The emissions from incineration waste for energy can vary, depending on the type of energy used to power the incinerator and the type of waste burned. It is often not simply pure plastic that is incinerated but mixed municipal waste, which could require more energy for the incineration process. For example, more energy is needed to burn plastic mixed with food or other organic material that could contain more moisture, which then reduces the fossil fuel offset. The U.S. Environmental Protection Agency estimated that the emissions from waste-to-energy incineration in 2016 from the U.S. alone was 11 million tonnes of carbon dioxide equivalent.
According to a recent report by Zero Waste Europe, these incineration facilities can contaminate surrounding communities with persistent organic pollutants, also known as “forever chemicals,” as was found with the waste incinerators the authors studied in Spain, the Czech Republic and Lithuania. These pollutants gradually accumulate within living things in the environment and can harm human health over time. For example, they found that most of the chicken eggs from communities surrounding the incineration facilities had higher levels of toxins than permitted for sale or consumption.
Yet the plastic waste generated in many countries is often overwhelming, to the point that many export it to be managed elsewhere. The primary destination was once China, until it banned most plastic waste imports in 2018. This resulted in the trade being diverted to other Asian countries – either legally or illegally – including Malaysia, which was the top importer of plastic waste in 2020. A report by the Environmental Investigation Agency last year found that despite only having a recycling capacity of 515,009 tonnes, Malaysia imports roughly 835,000 tonnes of foreign plastic waste each year – even while producing 2.4 million tonnes domestically.

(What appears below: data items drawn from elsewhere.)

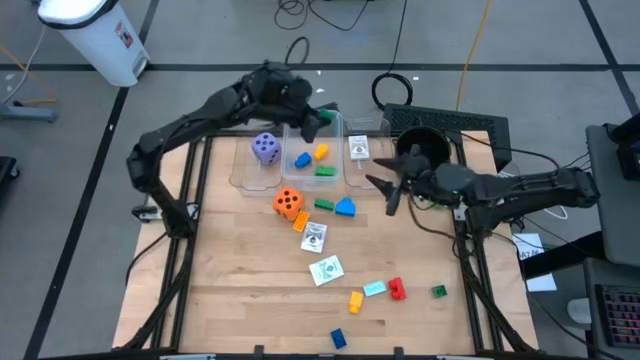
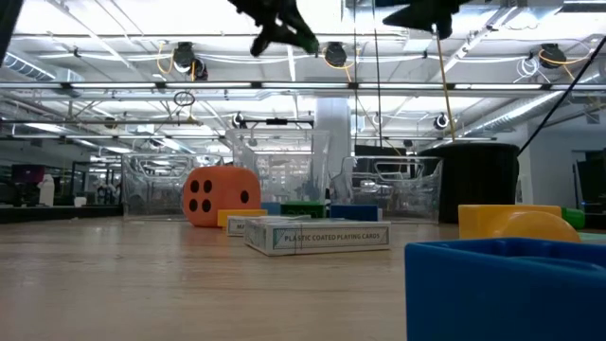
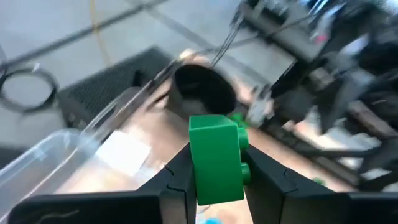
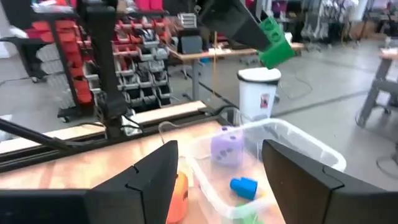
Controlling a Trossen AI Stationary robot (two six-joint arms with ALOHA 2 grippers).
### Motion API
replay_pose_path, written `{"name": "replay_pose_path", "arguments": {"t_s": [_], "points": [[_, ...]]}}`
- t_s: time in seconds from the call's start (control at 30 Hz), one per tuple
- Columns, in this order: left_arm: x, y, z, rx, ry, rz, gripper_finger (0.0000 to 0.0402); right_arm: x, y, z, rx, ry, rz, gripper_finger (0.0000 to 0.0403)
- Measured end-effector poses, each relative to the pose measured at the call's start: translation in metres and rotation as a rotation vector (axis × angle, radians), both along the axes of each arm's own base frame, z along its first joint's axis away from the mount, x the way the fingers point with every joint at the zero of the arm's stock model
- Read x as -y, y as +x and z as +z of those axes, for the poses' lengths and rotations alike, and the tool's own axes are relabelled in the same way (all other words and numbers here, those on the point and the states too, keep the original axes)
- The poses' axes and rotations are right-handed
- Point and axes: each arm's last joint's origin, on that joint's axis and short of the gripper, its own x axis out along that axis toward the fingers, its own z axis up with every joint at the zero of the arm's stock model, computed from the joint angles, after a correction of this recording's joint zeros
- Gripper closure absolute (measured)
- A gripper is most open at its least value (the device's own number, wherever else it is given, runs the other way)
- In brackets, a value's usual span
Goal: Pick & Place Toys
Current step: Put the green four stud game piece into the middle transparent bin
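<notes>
Overhead, one camera looks straight down on my surface (image 1: 250, 290); another sits level at its near edge; both share the orange die (image 1: 288, 203).

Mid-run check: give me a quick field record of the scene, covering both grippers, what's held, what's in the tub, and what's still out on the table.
left gripper: above the clear tub, shut on a green block
right gripper: open, empty, right of the tub by the black pot
in tub: purple die, blue, yellow and green blocks, a card
on table: orange die, cards, scattered blocks
</notes>
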Motion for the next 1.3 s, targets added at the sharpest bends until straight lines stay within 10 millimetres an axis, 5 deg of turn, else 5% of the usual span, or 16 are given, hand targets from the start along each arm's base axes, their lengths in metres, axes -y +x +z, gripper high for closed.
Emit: {"name": "replay_pose_path", "arguments": {"t_s": [0.2,0.43,0.6,0.87,1.3], "points": [[-0.030,0.024,-0.032,-0.165,-0.039,0.009,0.0305,0.010,0.016,-0.015,-0.042,0.072,-0.053,0.0181],[-0.058,0.044,-0.097,-0.466,-0.080,0.025,0.0302,0.011,0.025,-0.025,-0.054,0.142,-0.064,0.0183],[-0.066,0.051,-0.142,-0.656,-0.127,-0.011,0.0303,0.009,0.025,-0.027,-0.070,0.166,-0.062,0.0182],[-0.064,0.065,-0.187,-0.800,-0.129,-0.092,0.0301,0.009,0.024,-0.029,-0.086,0.169,-0.063,0.0188],[-0.053,0.075,-0.208,-0.902,-0.057,-0.180,0.0301,0.009,0.024,-0.031,-0.094,0.198,-0.070,0.0192]]}}
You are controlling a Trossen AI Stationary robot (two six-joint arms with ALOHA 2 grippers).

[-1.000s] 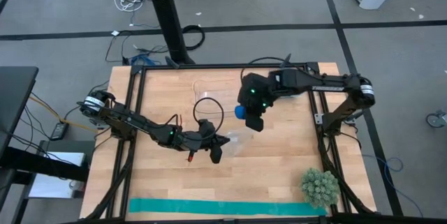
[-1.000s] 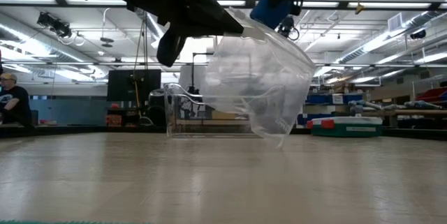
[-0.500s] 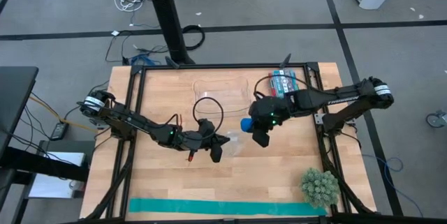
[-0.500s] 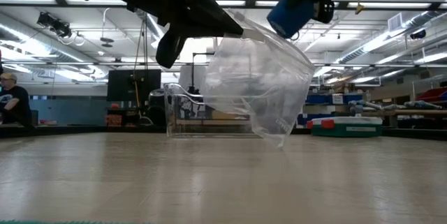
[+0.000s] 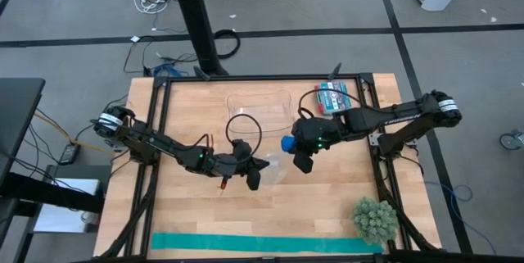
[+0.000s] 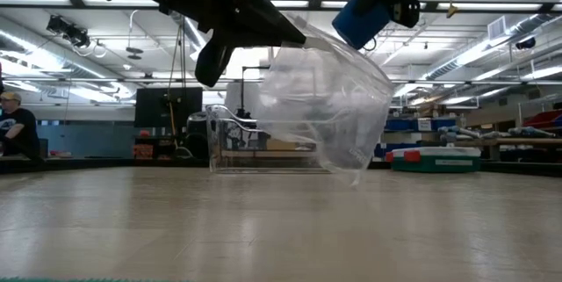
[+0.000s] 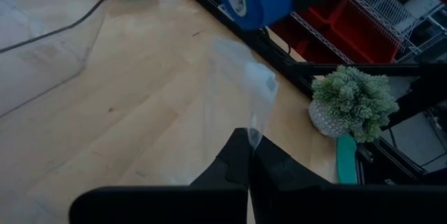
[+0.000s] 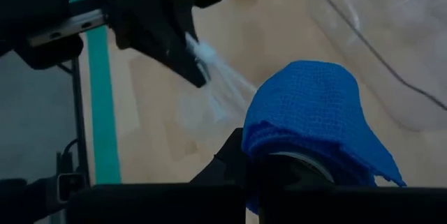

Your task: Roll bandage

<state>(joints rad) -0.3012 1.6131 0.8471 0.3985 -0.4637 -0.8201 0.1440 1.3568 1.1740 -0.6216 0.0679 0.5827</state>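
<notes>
Wooden table, framed by dark rails, largest thing in sight. Long teal-green strip flat along the table's near edge, well apart from the clear plastic bag at mid-table. Clear plastic tray toward the far edge, beyond the bag, with a loop of dark cable between tray and bag.

Left arm reaching in low across the table toward the bag; left gripper pinched tight on the bag's upper edge, jaws narrow with only the thin film between them. Bag lifted off the table, hanging down from that pinch and bulging open in the low view.

Right arm stretched in from the other side; right gripper just beside the bag's open top, jaws clamped on the bandage. Bandage rolled into a small royal-blue cylinder, held in the air above the table, right at the bag's mouth and just opposite the left gripper. Whether touching the film or not, cannot tell.

Spiky green plant ball near the table's near right corner, well apart from the bag. Small packet with red and teal print near the far right corner, beside the tray.
</notes>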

Mageswari Sangaralingam, a senior research officer with Friends of the Earth Malaysia, said that after China banned plastic imports, communities near Port Klang (a major port in Malaysia) began to experience breathing difficulties. After investigating on their own, they detected some illegal recycling plants near their agricultural areas.

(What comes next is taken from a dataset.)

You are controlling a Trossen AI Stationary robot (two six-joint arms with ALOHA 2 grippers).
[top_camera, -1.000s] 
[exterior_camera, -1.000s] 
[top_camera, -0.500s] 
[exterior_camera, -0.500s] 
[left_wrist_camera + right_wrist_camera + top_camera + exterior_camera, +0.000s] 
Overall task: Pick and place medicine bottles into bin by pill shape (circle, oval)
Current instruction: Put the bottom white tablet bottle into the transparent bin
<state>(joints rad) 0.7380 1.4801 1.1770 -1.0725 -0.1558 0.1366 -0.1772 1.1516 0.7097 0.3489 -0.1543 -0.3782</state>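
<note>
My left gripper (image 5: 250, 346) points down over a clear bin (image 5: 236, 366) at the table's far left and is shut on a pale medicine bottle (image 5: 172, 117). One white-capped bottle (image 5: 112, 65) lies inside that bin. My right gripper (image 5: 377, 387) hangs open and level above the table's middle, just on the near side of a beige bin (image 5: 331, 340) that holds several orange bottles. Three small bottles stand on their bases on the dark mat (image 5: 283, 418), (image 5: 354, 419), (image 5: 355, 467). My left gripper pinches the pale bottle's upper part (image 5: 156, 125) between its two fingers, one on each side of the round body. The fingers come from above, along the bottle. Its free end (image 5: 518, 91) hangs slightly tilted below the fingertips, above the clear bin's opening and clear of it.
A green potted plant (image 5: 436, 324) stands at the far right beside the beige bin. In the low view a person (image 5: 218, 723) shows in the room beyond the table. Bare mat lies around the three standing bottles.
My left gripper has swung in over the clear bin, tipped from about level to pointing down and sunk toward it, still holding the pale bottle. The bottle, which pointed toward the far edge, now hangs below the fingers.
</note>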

“[The recycling plants] were just dumping it. And sometimes [plastic dumps] catch fire, so it’s in flames. Or sometimes they intentionally burn it,” says Sangaralingam. She said that Friends of the Earth Malaysia and other groups then assisted the communities in appealing to the authorities to address the problem by reaching out to international media to bring attention to this issue. “Thailand, Vietnam and Indonesia, they all became a dumping ground for this waste from developed countries.”
Batches of plastic waste that contain a mix of resins or that are contaminated with non-plastic material are often difficult to recycle and are thus often illegal to import, but shipping containers holding imported waste might be mislabeled to obscure this. The Basel Convention, an international treaty that aims to reduce the trade in hazardous waste, was amended in 2019 to also include plastic.
Nevertheless, the waste trade continues. Since many countries lack the capacity to manage such large quantities of plastic waste or because the plastic is unrecyclable, it is often dumped, openly burned or lost into the environment, at which point its climate impact becomes more difficult to measure. Every year, between 5 and 12 million tonnes of plastic waste are thought to be leaked into waterways before ultimately ending up in the ocean.